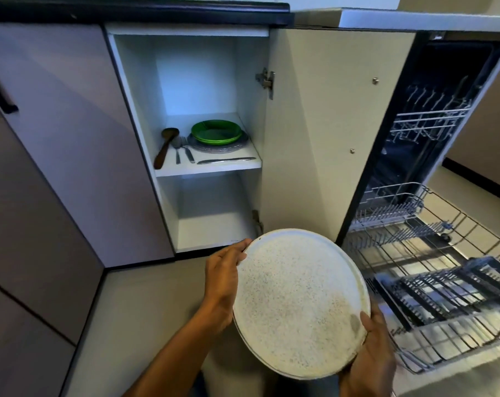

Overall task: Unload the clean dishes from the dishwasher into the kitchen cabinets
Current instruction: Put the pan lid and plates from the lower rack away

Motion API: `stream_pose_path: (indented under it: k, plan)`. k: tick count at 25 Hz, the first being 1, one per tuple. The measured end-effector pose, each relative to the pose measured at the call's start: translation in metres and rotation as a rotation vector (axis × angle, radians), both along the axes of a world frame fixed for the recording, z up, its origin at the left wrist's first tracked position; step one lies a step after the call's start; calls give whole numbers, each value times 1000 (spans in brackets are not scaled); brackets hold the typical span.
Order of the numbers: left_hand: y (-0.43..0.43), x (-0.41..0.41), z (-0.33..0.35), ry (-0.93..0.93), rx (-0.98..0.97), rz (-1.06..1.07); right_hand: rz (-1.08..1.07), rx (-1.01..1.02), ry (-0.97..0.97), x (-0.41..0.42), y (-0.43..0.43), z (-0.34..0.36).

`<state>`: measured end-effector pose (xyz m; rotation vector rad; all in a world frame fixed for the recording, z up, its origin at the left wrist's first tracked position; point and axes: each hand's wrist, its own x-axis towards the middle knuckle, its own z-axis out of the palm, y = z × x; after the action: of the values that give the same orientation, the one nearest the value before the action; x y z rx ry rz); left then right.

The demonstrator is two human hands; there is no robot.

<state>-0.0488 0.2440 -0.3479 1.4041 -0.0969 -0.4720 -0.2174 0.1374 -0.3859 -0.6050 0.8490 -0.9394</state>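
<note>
A large round speckled white tray point(297, 305) is held low in front of the open cabinet point(191, 81). My left hand point(224, 279) grips its left rim and my right hand point(372, 353) grips its lower right rim. On the cabinet's middle shelf point(208, 169) stand green plates point(216, 131) stacked on a grey plate point(240, 146), with a wooden spoon point(164, 147), forks point(182, 150) and a knife point(225, 160) beside them. The dishwasher point(443, 110) stands open at the right, its lower rack point(443, 282) pulled out.
The open cabinet door point(329, 124) stands between cabinet and dishwasher. The cabinet's bottom shelf point(214, 230) holds nothing visible. Closed cabinet fronts point(56, 138) run along the left. The upper dishwasher rack point(432, 118) looks bare. Tiled floor point(142, 310) lies below.
</note>
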Motion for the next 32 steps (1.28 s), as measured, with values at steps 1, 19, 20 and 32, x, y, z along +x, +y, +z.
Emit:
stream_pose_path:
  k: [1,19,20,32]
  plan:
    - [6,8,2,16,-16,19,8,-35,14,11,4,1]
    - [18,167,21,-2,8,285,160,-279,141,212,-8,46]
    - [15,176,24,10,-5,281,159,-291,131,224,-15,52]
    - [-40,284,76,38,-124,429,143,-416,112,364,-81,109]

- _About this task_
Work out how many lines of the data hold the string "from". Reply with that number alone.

- _Result_
2